But, yes, I've heard it said that 39-41 should be heard together. Whether Mozart intended for that to be the case, I'm not sure, but they are great so I have no problem doing that.


----------



## Marc (Jun 15, 2007)

Bruckner Anton said:


> 25,29,33,35-41.


Funny.
You forgot my favourite. 

No. 34 in C Major, KV 338.
Always make my day... a better day.


----------



## Heck148 (Oct 27, 2016)

I really love the inner mvts of 39 and 41...outstanding stuff...


----------



## Marc (Jun 15, 2007)

hpowders said:


> Yeah. The 29th is a catchy piece.


The slow movement is an utter beauty.


----------



## Art Rock (Nov 28, 2009)

40 and 41. Those are the only two that I would rate as high as Haydn's few dozen best. Even so, I really prefer symphonies from Beethoven onward.


----------



## Strange Magic (Sep 14, 2015)

The final four: 38, 39, 40, 41. With the last movement of the Jupiter, Mozart ascends to heaven, smiling, radiant.....


----------



## Pugg (Aug 8, 2014)

Captainnumber36 said:


> One challenging aspect of Classical music, is you can't listen to too many works at once, for the first time, and then be able to have a strong opinion on them.
> 
> The movements get jumbled together, as do the melodies in terms of which ones belong to which Symphony (at least for me).
> 
> I find listening to one or two at a time to be more productive, as much as I want to hear them all, it will not be conducive to gaining appreciation for individual symphonies.

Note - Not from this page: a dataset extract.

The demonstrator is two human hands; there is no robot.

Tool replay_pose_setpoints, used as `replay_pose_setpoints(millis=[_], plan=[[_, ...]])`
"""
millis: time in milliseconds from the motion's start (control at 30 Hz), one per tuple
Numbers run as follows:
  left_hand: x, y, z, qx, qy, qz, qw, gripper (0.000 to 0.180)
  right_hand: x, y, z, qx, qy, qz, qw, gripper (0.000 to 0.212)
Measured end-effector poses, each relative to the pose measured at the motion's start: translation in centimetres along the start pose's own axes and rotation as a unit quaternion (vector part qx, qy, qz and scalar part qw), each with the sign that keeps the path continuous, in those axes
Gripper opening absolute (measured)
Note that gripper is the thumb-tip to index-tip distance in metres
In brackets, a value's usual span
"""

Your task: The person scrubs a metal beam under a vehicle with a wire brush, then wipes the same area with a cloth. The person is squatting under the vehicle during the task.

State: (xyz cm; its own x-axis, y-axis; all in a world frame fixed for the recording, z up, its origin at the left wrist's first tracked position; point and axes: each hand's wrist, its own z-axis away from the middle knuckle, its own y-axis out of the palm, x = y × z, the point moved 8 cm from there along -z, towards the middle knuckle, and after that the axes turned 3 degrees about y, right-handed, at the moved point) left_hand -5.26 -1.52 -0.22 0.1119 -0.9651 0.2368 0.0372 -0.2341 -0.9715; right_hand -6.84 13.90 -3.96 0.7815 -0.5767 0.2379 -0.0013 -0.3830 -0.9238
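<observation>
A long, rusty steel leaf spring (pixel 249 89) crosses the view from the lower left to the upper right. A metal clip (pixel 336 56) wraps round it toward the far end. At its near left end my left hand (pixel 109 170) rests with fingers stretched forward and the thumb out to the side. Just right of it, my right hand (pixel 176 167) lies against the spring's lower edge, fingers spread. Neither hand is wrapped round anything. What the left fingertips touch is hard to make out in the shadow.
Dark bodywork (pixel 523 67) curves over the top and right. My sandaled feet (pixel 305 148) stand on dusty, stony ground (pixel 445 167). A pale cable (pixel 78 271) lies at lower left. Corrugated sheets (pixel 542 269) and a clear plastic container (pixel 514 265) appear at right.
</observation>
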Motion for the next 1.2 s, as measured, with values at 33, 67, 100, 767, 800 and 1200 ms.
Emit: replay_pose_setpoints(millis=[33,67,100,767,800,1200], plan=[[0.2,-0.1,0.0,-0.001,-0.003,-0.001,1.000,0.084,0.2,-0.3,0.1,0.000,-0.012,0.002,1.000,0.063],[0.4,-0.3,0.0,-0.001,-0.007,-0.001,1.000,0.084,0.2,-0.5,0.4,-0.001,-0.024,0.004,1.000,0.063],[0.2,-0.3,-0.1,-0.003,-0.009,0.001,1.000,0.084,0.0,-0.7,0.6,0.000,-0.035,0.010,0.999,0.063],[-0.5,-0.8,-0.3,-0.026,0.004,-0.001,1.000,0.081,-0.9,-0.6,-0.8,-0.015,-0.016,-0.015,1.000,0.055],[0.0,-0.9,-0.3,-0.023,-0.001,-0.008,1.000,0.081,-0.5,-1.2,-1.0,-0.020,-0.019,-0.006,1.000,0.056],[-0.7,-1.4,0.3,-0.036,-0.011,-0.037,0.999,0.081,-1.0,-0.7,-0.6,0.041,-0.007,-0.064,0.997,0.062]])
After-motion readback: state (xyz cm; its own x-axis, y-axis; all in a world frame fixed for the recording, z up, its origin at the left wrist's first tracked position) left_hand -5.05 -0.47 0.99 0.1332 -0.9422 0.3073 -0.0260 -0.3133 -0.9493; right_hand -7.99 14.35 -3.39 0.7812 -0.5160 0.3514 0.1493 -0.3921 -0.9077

Very wise words my friend.


----------



## Melinda (May 9, 2017)

No 40 is my fave, also like No 4, No 17 and ...it's jusr Mozart, i like many of them!


----------



## Brahmsianhorn (Feb 17, 2017)

Art Rock said:


> 40 and 41. Those are the only two that I would rate as high as Haydn's few dozen best. Even so, I really prefer symphonies from Beethoven onward.


Imagine if Mozart had lived another 10-15 years. He was just getting into what would have been his Middle Period with works like 40 and 41. I think we would have seen more depth such as was evident in Don Giovanni and the Requiem.


----------



## Animal the Drummer (Nov 14, 2015)

I don't agree that those works represent an advance on the best of their predecessors, so I don't agree with the idea that "we would have seen more depth". His music would have developed in new ways but that wouldn't necessarily have made it "better", just different.


----------



## millionrainbows (Jun 23, 2012)

My favorite Mozart symphonies? The last four. 

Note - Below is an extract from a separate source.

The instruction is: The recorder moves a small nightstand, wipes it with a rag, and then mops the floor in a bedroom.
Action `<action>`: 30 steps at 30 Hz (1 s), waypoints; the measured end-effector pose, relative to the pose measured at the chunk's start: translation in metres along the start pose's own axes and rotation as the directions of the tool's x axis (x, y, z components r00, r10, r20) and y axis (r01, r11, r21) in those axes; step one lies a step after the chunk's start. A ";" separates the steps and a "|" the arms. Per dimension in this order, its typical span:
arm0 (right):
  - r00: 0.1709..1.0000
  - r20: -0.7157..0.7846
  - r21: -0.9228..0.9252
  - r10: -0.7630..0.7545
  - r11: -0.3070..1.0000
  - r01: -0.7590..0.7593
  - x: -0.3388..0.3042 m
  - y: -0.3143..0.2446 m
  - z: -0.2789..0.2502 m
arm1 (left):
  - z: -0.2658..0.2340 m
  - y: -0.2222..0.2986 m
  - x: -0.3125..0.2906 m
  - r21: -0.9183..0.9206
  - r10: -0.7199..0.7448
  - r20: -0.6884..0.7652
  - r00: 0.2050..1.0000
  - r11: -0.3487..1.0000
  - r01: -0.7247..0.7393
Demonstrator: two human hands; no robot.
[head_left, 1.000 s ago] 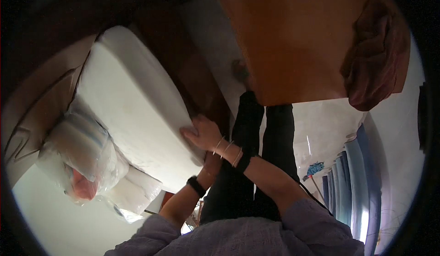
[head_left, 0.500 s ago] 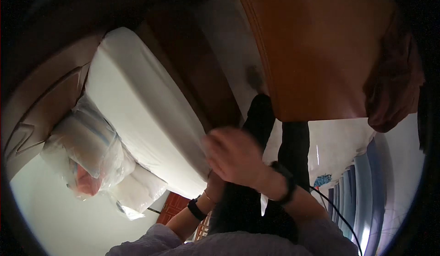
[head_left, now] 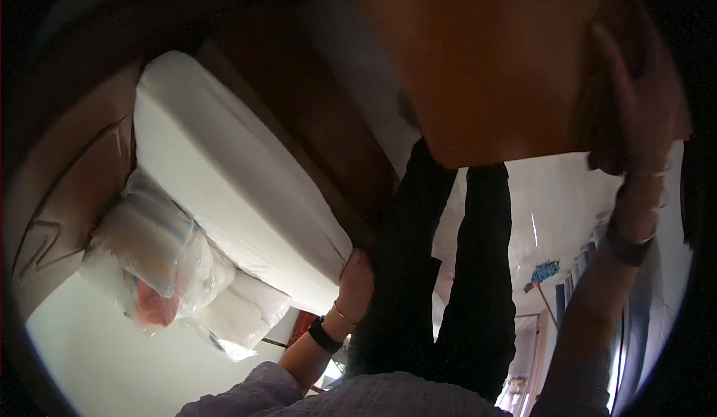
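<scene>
White mattress (head_left: 239, 170) against left hand (head_left: 357, 286)

A hand could sweep over the white-covered mattress (head_left: 231, 163) from the left hand (head_left: 357, 282), at its near right corner, to its far end — the plastic-wrapped bundles (head_left: 157, 249) and headboard (head_left: 75, 170) block the left side. Between the dark bed frame (head_left: 299, 92) and the brown board (head_left: 485, 66) runs a narrow strip of floor (head_left: 364, 58), its near end obstructed by the person's legs (head_left: 474, 267). Left of the blurred right hand (head_left: 646, 110) and dark cloth (head_left: 608, 161), the board's broad surface leaves room to pass.
</scene>
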State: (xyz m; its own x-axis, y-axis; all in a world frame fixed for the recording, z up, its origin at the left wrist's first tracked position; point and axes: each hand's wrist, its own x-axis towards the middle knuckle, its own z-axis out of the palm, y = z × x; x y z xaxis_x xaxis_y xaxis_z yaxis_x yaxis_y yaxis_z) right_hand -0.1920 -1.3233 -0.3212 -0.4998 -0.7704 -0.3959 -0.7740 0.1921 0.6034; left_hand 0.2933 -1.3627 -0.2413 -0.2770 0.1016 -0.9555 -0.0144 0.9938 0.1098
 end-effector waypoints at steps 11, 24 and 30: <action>0.940 -0.282 0.958 0.190 0.104 0.267 -0.134 -0.154 -0.088 | 0.030 0.013 0.014 -0.790 -0.417 -0.126 0.900 0.591 0.163; 0.839 -0.388 0.768 0.381 -0.370 0.523 0.141 -0.347 -0.233 | 0.051 0.034 0.010 -0.655 -0.270 -0.213 0.939 0.753 0.068; 0.944 -0.209 0.022 -0.255 -0.967 -0.256 0.096 -0.434 -0.219 | 0.022 0.026 0.006 -0.612 -0.328 -0.274 0.904 0.785 0.099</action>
State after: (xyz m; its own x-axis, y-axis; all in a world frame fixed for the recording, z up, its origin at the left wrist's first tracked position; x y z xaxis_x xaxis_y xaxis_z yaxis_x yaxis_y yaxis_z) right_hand 0.1812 -1.6139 -0.4697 -0.1935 -0.9034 -0.3826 0.8672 0.0249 -0.4974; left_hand 0.3125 -1.3356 -0.2508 -0.5089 -0.2466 -0.8247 -0.6269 0.7628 0.1587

I mean that to sound just as I said it.


----------



## Tchaikov6 (Mar 30, 2016)

Animal the Drummer said:


> I don't agree that those works represent an advance on the best of their predecessors, so I don't agree with the idea that "we would have seen more depth". His music would have developed in new ways but that wouldn't necessarily have made it "better", just different.


I'm not so sure of that. Composers- generally- as they got older, got better at composing and what they did, and their works became greater. Why would it be any different for Mozart? I think all of us would be shocked at what Mozart could have done had he lived 10-15 years longer.


----------



## millionrainbows (Jun 23, 2012)

Brahmsianhorn said:


> Imagine if Mozart had lived another 10-15 years. He was just getting into what would have been his Middle Period with works like 40 and 41. I think we would have seen more depth such as was evident in Don Giovanni and the Requiem.

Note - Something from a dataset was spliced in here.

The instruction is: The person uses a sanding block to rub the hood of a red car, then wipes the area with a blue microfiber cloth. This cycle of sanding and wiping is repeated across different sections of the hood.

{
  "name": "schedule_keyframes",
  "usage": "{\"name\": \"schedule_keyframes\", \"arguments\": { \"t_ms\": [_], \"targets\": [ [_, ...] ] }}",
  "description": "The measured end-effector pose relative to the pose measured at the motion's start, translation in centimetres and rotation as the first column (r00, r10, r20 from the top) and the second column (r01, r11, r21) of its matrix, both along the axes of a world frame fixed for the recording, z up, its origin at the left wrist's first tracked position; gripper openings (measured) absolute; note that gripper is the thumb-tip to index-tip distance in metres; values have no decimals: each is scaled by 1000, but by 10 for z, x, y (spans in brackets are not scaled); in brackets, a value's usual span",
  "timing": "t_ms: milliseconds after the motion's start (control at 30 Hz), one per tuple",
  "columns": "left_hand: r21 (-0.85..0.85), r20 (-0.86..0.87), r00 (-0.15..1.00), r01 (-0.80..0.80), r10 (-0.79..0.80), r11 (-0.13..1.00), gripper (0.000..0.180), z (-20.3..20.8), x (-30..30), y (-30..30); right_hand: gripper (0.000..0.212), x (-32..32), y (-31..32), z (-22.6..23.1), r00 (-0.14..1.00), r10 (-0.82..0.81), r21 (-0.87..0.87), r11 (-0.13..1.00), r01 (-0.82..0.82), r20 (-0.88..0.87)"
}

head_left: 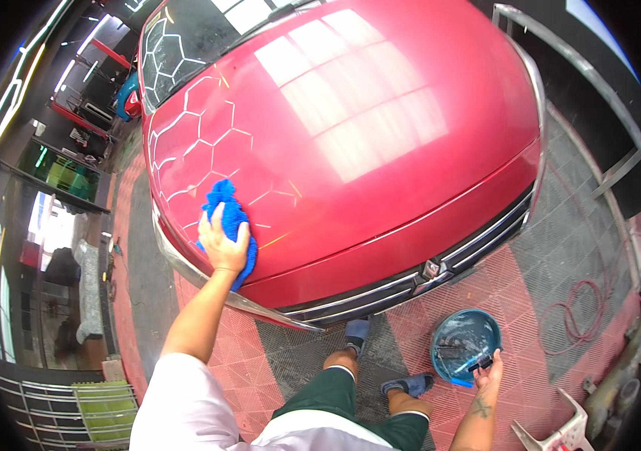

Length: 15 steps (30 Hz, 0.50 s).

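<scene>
My left hand [221, 242] presses a fluffy blue microfiber cloth [237, 222] onto the near left corner of a red car hood [350, 195]. Its fingers lie over the cloth, which bunches out above and beside them. Low on the right, my right hand [492, 370] is closed around a small tool with a black part [480, 364] and a bluish length; its exact kind is hard to make out. This hand is held over the rim of a round teal bucket [436, 349] on the floor. A bright blue strip [462, 382] shows at the bucket's near edge.
The car's grille [358, 298] faces me, just beyond my feet. Red and grey floor tiles [501, 289] surround it. A thin red hose [577, 331] coils at right, near a white plastic piece of furniture [559, 427]. A metal frame [598, 83] stands at far right.
</scene>
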<state>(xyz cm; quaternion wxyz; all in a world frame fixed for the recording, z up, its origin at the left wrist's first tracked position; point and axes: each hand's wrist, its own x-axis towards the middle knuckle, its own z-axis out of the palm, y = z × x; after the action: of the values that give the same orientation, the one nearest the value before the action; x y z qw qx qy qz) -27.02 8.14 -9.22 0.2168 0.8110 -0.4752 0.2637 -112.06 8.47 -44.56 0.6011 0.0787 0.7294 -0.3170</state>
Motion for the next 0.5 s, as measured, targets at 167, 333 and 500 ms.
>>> {"name": "schedule_keyframes", "arguments": {
  "t_ms": [167, 333, 500],
  "targets": [
    [40, -51, 997, -52, 54, 998, 94, 9, -9, -4, 37, -37, -4, 131, 949, 16, -319, 940, -121, -314],
    [40, -65, 998, 1, 1, 999, 96, 20, -14, -2, 35, -106, 43, 196, 691, -150, -306, 946, -108, -707],
    [38, -168, 885, 447, -435, 894, 66, 51, 33, -1, 40, -142, 199, 286, 541, -165, -309, 933, -185, -824]
  ]
}}
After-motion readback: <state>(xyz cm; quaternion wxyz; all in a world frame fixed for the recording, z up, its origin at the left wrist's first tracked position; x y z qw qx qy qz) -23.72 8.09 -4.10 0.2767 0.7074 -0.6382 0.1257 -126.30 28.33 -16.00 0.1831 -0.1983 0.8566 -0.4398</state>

I would've liked to hear the symphonies he would have written if he had gotten syphilis and went deaf. I bet those would have really been profound.


----------



## Klassik (Mar 14, 2017)

millionrainbows said:


> I would've liked to hear the symphonies he would have written if he had gotten syphilis and went deaf. I bet those would have really been profound.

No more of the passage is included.